Some companies are already taking steps to implement access strategies in low-income countries (see figure, right). Yet, when companies were asked to provide an example of a strategy used to expand access in a low-income country for each of up to 10 products from their portfolios, the positive examples outlined above were the exception, not the rule. Two thirds of all products analysed by the Index were still not covered by any access strategies in a low-income country.
More companies can now ensure all their late-stage R&D projects have comprehensive access plans in place that contain a variety of measures to increase access, and cover more countries – including low-income countries.
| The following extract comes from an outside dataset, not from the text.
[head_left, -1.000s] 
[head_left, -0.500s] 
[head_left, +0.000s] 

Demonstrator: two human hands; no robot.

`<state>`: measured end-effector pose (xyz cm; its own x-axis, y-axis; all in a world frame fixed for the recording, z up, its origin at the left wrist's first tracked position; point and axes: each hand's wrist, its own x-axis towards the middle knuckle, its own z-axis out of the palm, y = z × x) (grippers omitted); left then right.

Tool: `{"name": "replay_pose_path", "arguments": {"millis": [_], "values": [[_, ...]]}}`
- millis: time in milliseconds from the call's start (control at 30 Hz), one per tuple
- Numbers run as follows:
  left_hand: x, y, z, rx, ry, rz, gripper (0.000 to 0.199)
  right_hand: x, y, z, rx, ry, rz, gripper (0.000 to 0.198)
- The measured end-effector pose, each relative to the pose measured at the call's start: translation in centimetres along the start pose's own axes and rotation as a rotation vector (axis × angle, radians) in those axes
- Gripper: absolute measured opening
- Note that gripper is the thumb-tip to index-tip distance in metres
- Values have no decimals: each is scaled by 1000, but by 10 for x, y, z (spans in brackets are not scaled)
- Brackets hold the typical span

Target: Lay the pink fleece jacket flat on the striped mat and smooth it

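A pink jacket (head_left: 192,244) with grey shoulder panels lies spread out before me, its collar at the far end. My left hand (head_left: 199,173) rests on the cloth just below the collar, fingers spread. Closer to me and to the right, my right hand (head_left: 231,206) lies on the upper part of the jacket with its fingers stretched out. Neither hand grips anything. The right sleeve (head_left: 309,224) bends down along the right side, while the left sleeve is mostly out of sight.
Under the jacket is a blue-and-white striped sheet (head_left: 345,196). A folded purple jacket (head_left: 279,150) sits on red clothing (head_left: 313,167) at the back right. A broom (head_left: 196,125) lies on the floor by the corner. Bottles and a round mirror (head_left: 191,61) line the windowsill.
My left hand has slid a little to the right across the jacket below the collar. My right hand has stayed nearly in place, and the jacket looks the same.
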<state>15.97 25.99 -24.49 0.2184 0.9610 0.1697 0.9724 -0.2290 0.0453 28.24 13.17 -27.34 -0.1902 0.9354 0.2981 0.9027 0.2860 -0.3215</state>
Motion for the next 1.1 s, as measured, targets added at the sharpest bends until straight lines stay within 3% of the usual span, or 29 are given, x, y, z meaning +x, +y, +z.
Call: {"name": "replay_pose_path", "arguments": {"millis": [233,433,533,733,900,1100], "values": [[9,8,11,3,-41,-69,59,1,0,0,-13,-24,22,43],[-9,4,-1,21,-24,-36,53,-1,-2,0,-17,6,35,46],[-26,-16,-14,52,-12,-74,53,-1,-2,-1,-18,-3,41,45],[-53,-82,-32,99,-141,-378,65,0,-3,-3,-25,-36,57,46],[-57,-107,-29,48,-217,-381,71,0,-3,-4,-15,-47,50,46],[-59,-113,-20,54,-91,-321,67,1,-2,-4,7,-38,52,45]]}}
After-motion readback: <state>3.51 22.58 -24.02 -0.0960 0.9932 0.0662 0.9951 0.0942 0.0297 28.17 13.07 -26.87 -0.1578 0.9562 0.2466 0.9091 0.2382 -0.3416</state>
Companies can also expand the quality and quantity of their access strategies to cover a wider range of countries, people and treatments. To sustainably expand access in low-income countries, companies need business plans that account for such challenges and facilitate access across all LMICs. Some companies are already seeking ways to develop such plans; Sanofi, for example, launched a new Global Health Unit in 2021, though which it commits to expanding access to 30 of its products in 40 of the world’s poorest countries, while Pfizer has made a commitment to creating sustained and equitable access to all of its patented products in 45 lower-income countries through its 2022 Accord for a Healthier World. These are signs that the companies are taking the challenge of expanding access in low-income countries seriously, but their success will depend on their implementation.
1 Projects from Phase II and onwards (late-stage) were selected for analysis based on their priority disease designation or if they were identified as having a public health benefit in LMICs.
*Companies were requested to submit up to 10 products each for this analysis, including healthcare practitioner-administered and self-administered products.